From the first line to the last, print the data exactly.

******************************

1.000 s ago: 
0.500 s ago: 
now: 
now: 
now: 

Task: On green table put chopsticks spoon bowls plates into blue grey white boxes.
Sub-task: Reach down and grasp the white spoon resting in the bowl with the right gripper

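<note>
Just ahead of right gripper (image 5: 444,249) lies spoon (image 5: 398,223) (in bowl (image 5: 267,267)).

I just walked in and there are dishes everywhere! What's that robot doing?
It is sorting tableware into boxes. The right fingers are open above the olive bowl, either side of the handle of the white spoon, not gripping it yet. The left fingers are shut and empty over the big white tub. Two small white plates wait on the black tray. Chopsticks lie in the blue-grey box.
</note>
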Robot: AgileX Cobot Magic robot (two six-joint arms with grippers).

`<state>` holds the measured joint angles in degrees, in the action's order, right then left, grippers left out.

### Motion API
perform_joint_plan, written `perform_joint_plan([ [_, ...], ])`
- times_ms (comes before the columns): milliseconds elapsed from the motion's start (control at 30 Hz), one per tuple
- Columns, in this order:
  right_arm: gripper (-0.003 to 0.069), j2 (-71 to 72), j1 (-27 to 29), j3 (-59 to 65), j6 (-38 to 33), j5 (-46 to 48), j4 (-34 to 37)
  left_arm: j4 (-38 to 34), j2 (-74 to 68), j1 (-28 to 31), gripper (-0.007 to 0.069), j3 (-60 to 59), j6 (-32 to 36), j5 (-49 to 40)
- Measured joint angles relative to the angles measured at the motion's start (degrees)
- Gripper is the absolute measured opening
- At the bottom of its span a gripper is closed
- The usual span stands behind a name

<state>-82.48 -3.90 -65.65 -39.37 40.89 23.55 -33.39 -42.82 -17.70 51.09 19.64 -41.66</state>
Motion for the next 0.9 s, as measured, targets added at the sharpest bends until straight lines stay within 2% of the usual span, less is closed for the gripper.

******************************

#### [SOLUTION]
1.000 s ago: 
0.500 s ago: 
now: 
now: 
now: 

Task: On green table put chopsticks spoon bowls plates into blue grey white boxes.
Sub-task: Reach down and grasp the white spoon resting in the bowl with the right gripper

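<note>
Just ahead of right gripper (image 5: 444,249) lies spoon (image 5: 398,223) (in bowl (image 5: 267,267)).

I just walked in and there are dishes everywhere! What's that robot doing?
It is sorting tableware into boxes. The right fingers are open above the olive bowl, either side of the handle of the white spoon, not gripping it yet. The left fingers are shut and empty over the big white tub. Two small white plates wait on the black tray. Chopsticks lie in the blue-grey box.
</note>
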Robot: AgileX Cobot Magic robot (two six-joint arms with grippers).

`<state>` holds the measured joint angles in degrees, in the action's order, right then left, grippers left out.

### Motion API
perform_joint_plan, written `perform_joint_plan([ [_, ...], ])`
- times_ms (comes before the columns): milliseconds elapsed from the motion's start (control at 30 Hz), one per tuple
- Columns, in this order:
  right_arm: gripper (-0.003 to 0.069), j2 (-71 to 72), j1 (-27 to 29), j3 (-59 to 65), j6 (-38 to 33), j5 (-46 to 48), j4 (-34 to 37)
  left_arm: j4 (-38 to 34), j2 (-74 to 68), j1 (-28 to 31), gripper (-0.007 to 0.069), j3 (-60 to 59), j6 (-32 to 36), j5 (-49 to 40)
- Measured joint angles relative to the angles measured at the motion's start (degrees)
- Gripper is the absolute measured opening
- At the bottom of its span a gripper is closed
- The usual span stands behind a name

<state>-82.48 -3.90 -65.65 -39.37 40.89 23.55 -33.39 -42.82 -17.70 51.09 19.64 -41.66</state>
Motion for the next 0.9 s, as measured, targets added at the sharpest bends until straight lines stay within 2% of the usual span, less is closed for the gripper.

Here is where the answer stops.